Restate the following data in its entirety, word for word and without images.

*** Collected data Section Begins ***

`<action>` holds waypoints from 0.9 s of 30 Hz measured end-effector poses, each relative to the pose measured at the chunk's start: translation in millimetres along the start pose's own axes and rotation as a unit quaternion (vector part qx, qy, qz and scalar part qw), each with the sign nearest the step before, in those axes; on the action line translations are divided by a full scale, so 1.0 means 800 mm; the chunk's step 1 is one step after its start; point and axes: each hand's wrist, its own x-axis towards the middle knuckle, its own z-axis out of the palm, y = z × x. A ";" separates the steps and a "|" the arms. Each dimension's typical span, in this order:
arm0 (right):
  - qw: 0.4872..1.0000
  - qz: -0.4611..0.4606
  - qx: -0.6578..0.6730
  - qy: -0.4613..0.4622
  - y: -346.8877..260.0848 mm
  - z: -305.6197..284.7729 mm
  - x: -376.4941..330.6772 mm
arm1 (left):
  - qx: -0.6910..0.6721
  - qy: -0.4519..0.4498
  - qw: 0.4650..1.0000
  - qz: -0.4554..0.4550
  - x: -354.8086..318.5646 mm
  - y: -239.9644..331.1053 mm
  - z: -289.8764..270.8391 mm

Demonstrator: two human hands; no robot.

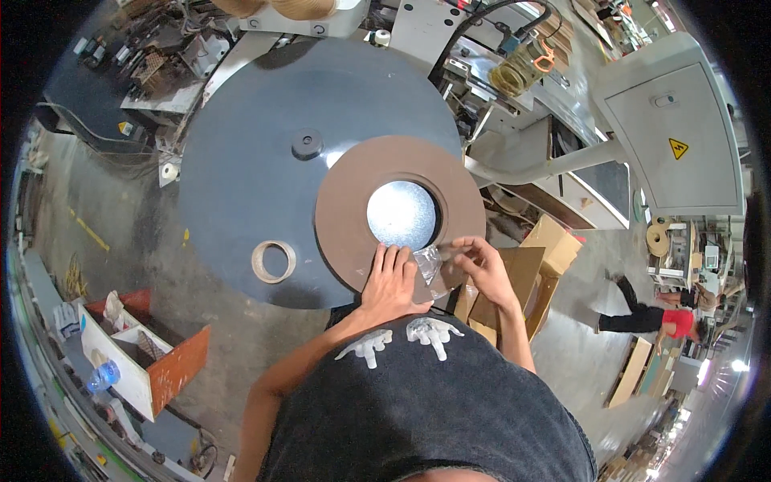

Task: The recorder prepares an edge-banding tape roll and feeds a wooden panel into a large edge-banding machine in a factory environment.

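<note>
The left hand (391, 277) lies flat, fingers spread and its grip released, pressing on the near rim of the brown ring-shaped reel (377, 210) just below centre of the frame. The right hand (479, 269) sits just beside it, to the right, fingertips pinched on a crumpled strip of clear film (430, 263) that runs between the two hands at the reel's lower edge. The reel rests on the large dark round table (265, 153), overhanging its lower right side, with a shiny metal disc (401, 214) showing through its middle hole.

My judgement is that the film is the weak point: it is already wrinkled, so a pull at an angle could tear it or let it fold onto itself. The reel overhangs the table, so a heavy press from the flat hand on that rim could tip or slide it. The roll of tape (273, 261) lies near the table's lower edge, where a knock could send it to the floor.

Counted: one brown reel, one metal disc, one strip of film, one roll of tape, one black hub (307, 143) in the table's centre, two hands at work. Several cardboard boxes (530, 265) stand at right of centre; their exact number is hard to tell. One other person (666, 317) bends over at the right edge.
</note>
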 end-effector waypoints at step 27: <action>0.813 -0.059 -0.579 0.016 0.010 0.083 0.181 | 0.014 0.023 1.000 0.002 0.006 0.010 0.005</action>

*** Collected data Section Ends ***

*Written answer*
`<action>` holds waypoints from 0.9 s of 30 Hz measured end-effector poses, each relative to the pose measured at the chunk's start: translation in millimetres along the start pose's own axes and rotation as a unit quaternion (vector part qx, qy, qz and scalar part qw), each with the sign nearest the step before, in those axes; on the action line translations are divided by a full scale, so 1.0 means 800 mm; the chunk's step 1 is one step after its start; point and axes: each hand's wrist, its own x-axis towards the middle knuckle, its own z-axis out of the palm, y = z × x. A ";" separates the steps and a "|" the arms. Each dimension's typical span, in this order:
arm0 (right):
  - qw: 0.4872..1.0000
  - qz: -0.4611..0.4606
  - qx: -0.6578..0.6730
  - qy: -0.4613..0.4622
  - y: -346.8877..260.0848 mm
  - z: -305.6197..284.7729 mm
  - x: -376.4941..330.6772 mm
arm1 (left):
  - qx: -0.6910..0.6721
  - qy: -0.4519..0.4498
  - qw: 0.4650..1.0000
  - qz: -0.4554..0.4550
  - x: -354.8086..318.5646 mm
  - y: -239.9644..331.1053 mm
  - z: -289.8764..270.8391 mm

Demonstrator: two human hands; no robot.


Task: The recorder prepares an edge-banding tape roll and feeds a wooden panel into a large edge-banding machine in a factory environment.

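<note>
The left hand (391, 277) lies flat, fingers spread and its grip released, pressing on the near rim of the brown ring-shaped reel (377, 210) just below centre of the frame. The right hand (479, 269) sits just beside it, to the right, fingertips pinched on a crumpled strip of clear film (430, 263) that runs between the two hands at the reel's lower edge. The reel rests on the large dark round table (265, 153), overhanging its lower right side, with a shiny metal disc (401, 214) showing through its middle hole.

My judgement is that the film is the weak point: it is already wrinkled, so a pull at an angle could tear it or let it fold onto itself. The reel overhangs the table, so a heavy press from the flat hand on that rim could tip or slide it. The roll of tape (273, 261) lies near the table's lower edge, where a knock could send it to the floor.

Counted: one brown reel, one metal disc, one strip of film, one roll of tape, one black hub (307, 143) in the table's centre, two hands at work. Several cardboard boxes (530, 265) stand at right of centre; their exact number is hard to tell. One other person (666, 317) bends over at the right edge.
</note>
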 end-effector waypoints at step 27: <action>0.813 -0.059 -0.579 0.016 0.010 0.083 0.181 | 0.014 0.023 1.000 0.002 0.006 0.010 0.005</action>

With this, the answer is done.